LANO Knockdown Contributes to Metastatic Spreading (A) Representative microphotographs of metastatic lungs of xenografted mice described in Figure 2I, and chemoluminescence measurements by PhotonIMAGER in rainbow scale and related graph plotted. (B) Representative images of wound-healing experiments for the shGFP, shLano1, and shLano3 SUM149 and SUM159 cell populations. (C and D) Speed of wound closure represented in μm²/min for SUM149 (C) and SUM159 (D) (n = 4). (E and F) Same as in (C) and (D) for cells expressing, or not, HA-tagged wild-type human Lano (n = 3).

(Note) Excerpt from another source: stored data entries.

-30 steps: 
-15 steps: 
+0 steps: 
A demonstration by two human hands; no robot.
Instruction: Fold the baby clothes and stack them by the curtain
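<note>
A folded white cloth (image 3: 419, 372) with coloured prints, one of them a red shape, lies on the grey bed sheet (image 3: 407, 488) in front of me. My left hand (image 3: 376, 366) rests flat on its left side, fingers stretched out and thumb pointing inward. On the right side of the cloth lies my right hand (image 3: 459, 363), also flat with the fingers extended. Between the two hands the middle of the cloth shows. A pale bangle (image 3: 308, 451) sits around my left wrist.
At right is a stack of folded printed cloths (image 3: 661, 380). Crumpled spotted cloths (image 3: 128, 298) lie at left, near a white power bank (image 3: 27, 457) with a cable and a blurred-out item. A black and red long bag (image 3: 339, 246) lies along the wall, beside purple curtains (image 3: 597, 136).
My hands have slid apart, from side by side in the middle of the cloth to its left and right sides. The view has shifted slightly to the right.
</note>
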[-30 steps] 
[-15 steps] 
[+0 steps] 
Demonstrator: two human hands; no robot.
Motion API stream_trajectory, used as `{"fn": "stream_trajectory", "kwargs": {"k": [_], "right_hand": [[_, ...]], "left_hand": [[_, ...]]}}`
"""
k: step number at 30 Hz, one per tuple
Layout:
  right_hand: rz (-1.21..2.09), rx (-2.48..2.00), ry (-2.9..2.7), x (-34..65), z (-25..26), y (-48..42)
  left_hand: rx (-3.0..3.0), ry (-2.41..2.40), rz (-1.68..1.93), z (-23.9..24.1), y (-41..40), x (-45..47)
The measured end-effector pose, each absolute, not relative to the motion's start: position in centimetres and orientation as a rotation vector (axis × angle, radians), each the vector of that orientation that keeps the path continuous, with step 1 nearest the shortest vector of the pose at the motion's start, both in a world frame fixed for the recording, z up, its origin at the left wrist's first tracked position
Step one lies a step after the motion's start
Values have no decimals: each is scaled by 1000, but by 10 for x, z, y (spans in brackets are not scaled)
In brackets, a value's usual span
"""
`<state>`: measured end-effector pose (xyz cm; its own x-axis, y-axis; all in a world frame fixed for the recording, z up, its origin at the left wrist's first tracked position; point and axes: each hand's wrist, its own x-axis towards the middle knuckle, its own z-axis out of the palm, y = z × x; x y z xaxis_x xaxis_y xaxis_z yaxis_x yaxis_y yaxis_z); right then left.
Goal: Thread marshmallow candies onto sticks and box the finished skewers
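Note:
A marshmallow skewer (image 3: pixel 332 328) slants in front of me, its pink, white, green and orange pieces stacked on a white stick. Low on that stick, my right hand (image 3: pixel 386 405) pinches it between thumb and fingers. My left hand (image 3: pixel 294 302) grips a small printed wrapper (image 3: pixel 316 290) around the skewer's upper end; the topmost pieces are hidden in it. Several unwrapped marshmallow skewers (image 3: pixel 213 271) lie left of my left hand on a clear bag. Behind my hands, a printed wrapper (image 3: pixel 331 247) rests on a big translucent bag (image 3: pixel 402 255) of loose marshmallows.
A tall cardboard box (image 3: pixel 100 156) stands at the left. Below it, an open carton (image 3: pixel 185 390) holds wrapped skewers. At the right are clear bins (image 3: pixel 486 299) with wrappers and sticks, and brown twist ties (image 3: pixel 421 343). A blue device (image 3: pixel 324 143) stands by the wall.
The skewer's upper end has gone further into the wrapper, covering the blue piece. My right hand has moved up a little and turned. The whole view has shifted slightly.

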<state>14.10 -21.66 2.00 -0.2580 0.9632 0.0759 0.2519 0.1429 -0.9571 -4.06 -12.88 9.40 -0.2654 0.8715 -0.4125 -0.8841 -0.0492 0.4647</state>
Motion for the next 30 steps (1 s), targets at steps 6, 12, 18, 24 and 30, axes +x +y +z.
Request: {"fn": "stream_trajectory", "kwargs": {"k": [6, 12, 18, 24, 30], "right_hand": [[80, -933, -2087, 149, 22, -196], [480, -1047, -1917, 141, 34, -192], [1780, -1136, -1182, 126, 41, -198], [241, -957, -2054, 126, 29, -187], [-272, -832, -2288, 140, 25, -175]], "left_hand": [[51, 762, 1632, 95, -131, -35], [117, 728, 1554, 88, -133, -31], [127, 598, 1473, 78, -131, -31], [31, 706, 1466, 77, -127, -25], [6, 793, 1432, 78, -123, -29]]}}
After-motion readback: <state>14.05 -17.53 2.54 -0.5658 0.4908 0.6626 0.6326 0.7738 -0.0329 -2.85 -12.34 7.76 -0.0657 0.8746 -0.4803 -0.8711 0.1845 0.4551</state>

Results are expressed as mean ± SD, n for independent experiment, statistical significance using Kruskal-Wallis ANOVA with Dunnett's post test. ^∗p < 0.05, ^∗∗p < 0.01, ^∗∗∗p < 0.001.

Figure 4

LANO Represses Wnt Ligand Secretion (A) Fold induction of TEAD and TCF/LEF transcriptional activity by luciferase reporter assays (n = 6). (B) Immunoblot analysis for the indicated antibodies. (C) Fold induction of active β-catenin (act-β-cat) quantified by immunoblot (n = 3) related to shGFP. (D) Representative microphotographs of SUM149 cell populations sorted for either ALDH^br or ALDH^neg status cytospinned and immunolabeled for active β-catenin antibody (green) and nucleus (blue). (E) Quantification as fluorescent mean intensity of active β-catenin normalized by cell area (n = 2). (F–H) (F) and (G) as in (B) and (C) for Lano rescued cell populations, and (H) their use in TCF/LEF transcriptional activity assay (n = 5). (I and J) shGFP SUM149 cells were co-cultured with indicated cell population growing in Transwell insert prior immunoblot for active β-catenin analysis (I) and quantified as fold related to shGFP (J) (n = 3). (K) Overnight cultured shGFP SUM149 cells were treated with the indicated conditioned medium (CM) prior to mammosphere formation assay (n = 3). (L) TCF/LEF transcriptional assay, same as in (A) for cells treated for 15 hr with DMSO (vehicle) or 20 μM IWP2 prior analysis (n = 4). (M) Amount of WNT3a in culture medium measured by ELISA (n = 5). Results are expressed as mean ± SD, n for independent experiment, statistical significance using Kruskal-Wallis ANOVA with Dunnett's post test. ^∗p < 0.05, ^∗∗p < 0.01.